While there is lots of mystery around the extinction of Neanderthals, new research suggests that a population in Belgium was healthy and thriving before it died out.

The study, published in Nature, found this particular population that lived throughout the Meuse Basin – which includes Belgium and France - had healthy levels of genetic diversity and no signs of inbreeding. Two-thousand years later, members of this group still went extinct.

“This population in Belgium and France does not seem to be dying out, even though we know that they will die out in the end,” Benjamin Peter, a UCLA computational geneticist and one of the paper’s authors, said in a release.

Neanderthals are an extinct population that lived in Eurasia until around 40,000 years ago. Their interbreeding with modern humans is one theory – along with climate change and resource competition – behind their disappearance.

However, the population that was the focus of the study was found to be well-connected with partners who weren’t closely related.

Peter said similar to what we see in some present-day endangered species, earlier Neanderthal populations were interbreeding with close relatives, which resulted in unhealthy levels of genetic diversity.
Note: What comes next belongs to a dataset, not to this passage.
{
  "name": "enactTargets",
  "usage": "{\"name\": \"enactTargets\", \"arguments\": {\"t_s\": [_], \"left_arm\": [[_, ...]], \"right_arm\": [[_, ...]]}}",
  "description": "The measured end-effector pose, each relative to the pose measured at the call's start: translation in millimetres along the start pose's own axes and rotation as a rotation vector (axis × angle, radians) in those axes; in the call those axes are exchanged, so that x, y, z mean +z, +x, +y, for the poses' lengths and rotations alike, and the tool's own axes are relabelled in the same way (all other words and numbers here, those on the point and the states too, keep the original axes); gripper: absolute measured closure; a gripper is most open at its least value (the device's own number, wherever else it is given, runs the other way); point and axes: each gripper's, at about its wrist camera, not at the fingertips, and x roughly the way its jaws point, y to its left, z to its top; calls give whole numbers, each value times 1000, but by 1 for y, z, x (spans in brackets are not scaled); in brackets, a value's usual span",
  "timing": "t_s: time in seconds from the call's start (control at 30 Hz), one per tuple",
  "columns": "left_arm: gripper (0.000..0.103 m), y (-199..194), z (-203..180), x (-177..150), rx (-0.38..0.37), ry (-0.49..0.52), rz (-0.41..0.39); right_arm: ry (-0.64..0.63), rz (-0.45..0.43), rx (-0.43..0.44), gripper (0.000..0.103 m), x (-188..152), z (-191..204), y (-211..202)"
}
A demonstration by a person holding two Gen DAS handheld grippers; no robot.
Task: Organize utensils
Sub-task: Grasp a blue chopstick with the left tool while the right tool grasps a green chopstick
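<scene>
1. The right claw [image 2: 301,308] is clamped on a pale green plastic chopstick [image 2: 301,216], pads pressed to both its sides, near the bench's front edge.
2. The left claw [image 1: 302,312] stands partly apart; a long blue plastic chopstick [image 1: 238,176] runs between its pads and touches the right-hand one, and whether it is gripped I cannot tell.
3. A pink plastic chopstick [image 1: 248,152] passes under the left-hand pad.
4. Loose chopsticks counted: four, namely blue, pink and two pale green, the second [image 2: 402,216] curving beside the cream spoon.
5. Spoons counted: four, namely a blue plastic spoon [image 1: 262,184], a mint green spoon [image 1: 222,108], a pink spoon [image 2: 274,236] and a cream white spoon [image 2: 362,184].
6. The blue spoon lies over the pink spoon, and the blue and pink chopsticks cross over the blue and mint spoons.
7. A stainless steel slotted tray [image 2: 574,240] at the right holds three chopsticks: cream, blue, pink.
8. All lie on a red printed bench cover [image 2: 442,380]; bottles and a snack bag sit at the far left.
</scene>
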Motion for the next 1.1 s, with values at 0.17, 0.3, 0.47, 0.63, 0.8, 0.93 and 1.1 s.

Researchers studied DNA extracted from the bones of 27 individuals who lived between 49,000 and 40,000 BC in the region. They found there were no close relatives among any of the individuals sampled, up to third-degree relatedness. That’s similar to the amount of DNA shared between first cousins.

“I think the most interesting finding we made is that these Neanderthals are genetically relatively healthy, with no strong signs that there was inbreeding depression,” said Peter. “It’s also interesting that we didn’t find evidence that they have ancestry from anatomically modern humans, even though we know that at least they must have overlapped in time.”

While Neanderthals moved to different parts of Eurasia to find suitable living conditions, the study also found that western Europe at the time was a favourable place for them to be.